What the task asks =
Leaving the pictures aside, return all of the data below exactly.

Collected data =
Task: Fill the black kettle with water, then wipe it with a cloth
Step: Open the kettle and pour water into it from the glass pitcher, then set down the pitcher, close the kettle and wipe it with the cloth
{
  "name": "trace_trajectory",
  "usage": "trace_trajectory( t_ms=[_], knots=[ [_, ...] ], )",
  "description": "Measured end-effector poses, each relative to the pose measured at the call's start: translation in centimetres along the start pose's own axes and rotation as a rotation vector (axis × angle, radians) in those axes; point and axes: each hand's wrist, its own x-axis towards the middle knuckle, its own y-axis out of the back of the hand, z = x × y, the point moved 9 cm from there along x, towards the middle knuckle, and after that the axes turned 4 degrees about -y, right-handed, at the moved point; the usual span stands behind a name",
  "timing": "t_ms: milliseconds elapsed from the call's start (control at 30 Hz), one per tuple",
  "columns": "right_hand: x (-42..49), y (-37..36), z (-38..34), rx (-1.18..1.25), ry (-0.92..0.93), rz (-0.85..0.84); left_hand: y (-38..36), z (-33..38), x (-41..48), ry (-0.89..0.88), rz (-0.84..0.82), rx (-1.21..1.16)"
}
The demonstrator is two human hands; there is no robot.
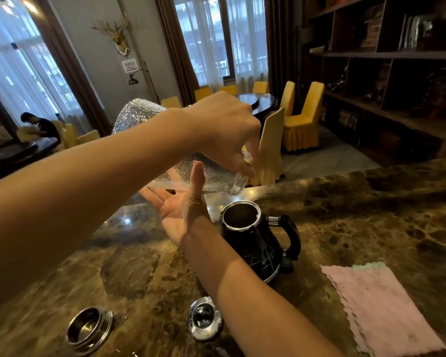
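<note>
Left hand [224, 130] gripped tilted dimpled clear-glass jug [216, 180] — right hand [177, 211], fingers straight, beneath; lip best centred over lidless black kettle [252, 248].

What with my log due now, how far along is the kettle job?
Done: the black kettle stands on the counter with no lid on. In hand: the left hand tips a glass pitcher over the kettle's mouth, with the right hand open beneath it; no stream shows. Left: wiping; the pink cloth lies flat, untouched.
</note>
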Motion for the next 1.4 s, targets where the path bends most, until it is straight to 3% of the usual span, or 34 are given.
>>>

Solution below =
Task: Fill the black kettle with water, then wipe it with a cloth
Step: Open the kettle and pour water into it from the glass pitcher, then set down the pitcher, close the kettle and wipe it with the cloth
{
  "name": "trace_trajectory",
  "usage": "trace_trajectory( t_ms=[_], knots=[ [_, ...] ], )",
  "description": "Measured end-effector poses, each relative to the pose measured at the call's start: translation in centimetres along the start pose's own axes and rotation as a rotation vector (axis × angle, radians) in those axes; point and axes: each hand's wrist, its own x-axis towards the middle knuckle, its own y-axis out of the back of the hand, z = x × y, the point moved 9 cm from there along x, towards the middle knuckle, and after that the axes turned 4 degrees about -y, right-handed, at the moved point; the usual span stands behind a name",
  "timing": "t_ms: milliseconds elapsed from the call's start (control at 30 Hz), one per tuple",
  "columns": "right_hand: x (-42..49), y (-37..36), z (-38..34), rx (-1.18..1.25), ry (-0.92..0.93), rz (-0.85..0.84); left_hand: y (-38..36), z (-33..38), x (-41..48), ry (-0.89..0.88), rz (-0.84..0.82), rx (-1.21..1.16)"
}
The demonstrator is two human hands; there is no robot.
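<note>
Left hand [224, 130] gripped tilted dimpled clear-glass jug [216, 180] — right hand [177, 211], fingers straight, beneath; lip best centred over lidless black kettle [252, 248].

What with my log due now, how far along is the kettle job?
Done: the black kettle stands on the counter with no lid on. In hand: the left hand tips a glass pitcher over the kettle's mouth, with the right hand open beneath it; no stream shows. Left: wiping; the pink cloth lies flat, untouched.
</note>
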Motion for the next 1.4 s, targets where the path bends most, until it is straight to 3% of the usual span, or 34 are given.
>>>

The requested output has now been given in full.